## Aim of the task
In the data that follows, find the line with "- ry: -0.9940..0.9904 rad"; transcribe it, every later line up to the one with "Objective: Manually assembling", and that line as well, exactly and with no others.

## Information supplied

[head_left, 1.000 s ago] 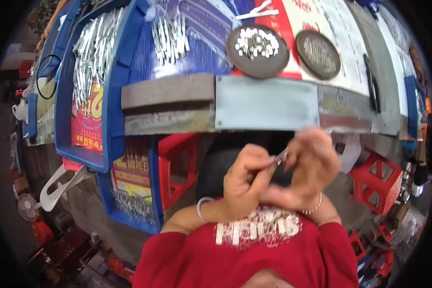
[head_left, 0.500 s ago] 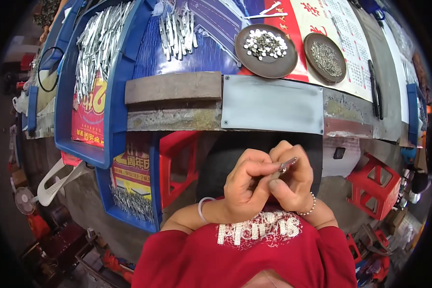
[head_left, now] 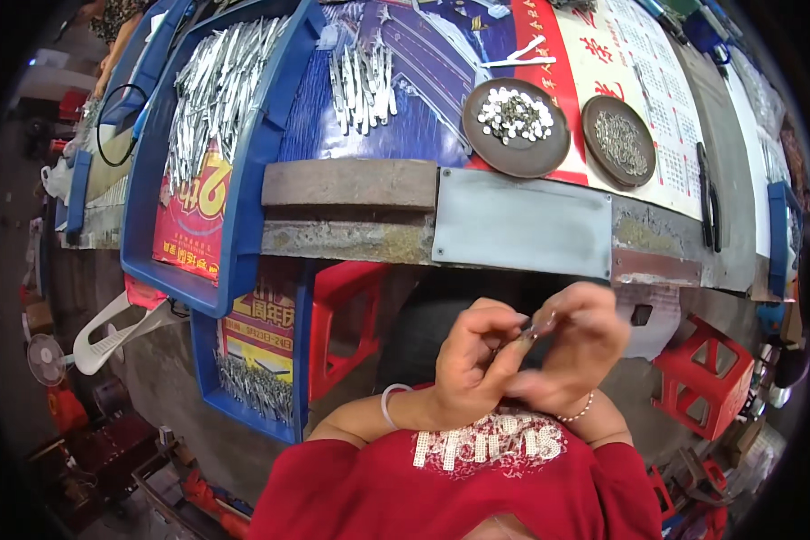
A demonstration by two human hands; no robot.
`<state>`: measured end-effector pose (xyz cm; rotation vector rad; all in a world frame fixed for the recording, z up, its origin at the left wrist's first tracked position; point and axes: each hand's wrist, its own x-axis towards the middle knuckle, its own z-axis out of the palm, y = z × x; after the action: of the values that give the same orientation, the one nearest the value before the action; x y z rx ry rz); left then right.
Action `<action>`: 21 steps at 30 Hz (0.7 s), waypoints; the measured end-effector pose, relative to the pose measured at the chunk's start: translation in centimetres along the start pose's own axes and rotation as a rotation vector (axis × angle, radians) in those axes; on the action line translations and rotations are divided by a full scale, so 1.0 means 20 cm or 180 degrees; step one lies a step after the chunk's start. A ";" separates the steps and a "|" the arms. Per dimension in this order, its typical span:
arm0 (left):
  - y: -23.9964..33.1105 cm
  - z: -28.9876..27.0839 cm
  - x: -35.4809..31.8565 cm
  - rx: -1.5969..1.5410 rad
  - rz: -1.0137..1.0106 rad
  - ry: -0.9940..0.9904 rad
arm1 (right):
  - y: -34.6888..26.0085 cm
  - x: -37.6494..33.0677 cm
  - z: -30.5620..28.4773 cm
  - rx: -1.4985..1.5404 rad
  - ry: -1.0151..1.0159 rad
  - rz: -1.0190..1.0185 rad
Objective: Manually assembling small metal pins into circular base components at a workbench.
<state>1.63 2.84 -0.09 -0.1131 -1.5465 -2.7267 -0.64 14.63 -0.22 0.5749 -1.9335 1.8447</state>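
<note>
My left hand (head_left: 475, 364) pinches a small thin metal piece (head_left: 530, 332) between thumb and fingers, in front of my body and below the bench edge. Much of that piece is covered by the fingers. Close on its right is my right hand (head_left: 585, 346), blurred by motion, its thumb apart from its fingers. One right fingertip is at the end of the piece; whether it touches cannot be made out. Beyond the hands, a brown dish (head_left: 516, 162) holds small white and dark round parts. A second brown dish (head_left: 643, 171) holds tiny metal pins.
Silver metal strips (head_left: 220, 90) fill part of a blue bin (head_left: 243, 193) on the left; more strips (head_left: 362, 85) lie on the bench. Below stands another blue bin (head_left: 299, 387). Pliers (head_left: 711, 198) lie at right. Red stools (head_left: 706, 382) (head_left: 337, 315) flank me.
My right hand has moved away from the left, its thumb and fingers parting. The left hand still pinches the piece. The whole view has shifted, with the bench lower and slightly to the right.
</note>
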 end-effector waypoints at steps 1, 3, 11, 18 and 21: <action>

## Result of the task
  - ry: -0.9940..0.9904 rad
arm1 (right):
  - y: -34.6888..26.0085 cm
  - x: -37.6494..33.0677 cm
  - z: -30.5620..28.4773 cm
  - rx: -1.4985..1.5404 rad
  - ry: -1.0151..1.0159 rad
  - rz: -1.0190..1.0185 rad
Objective: Manually assembling small metal pins into circular base components at a workbench.

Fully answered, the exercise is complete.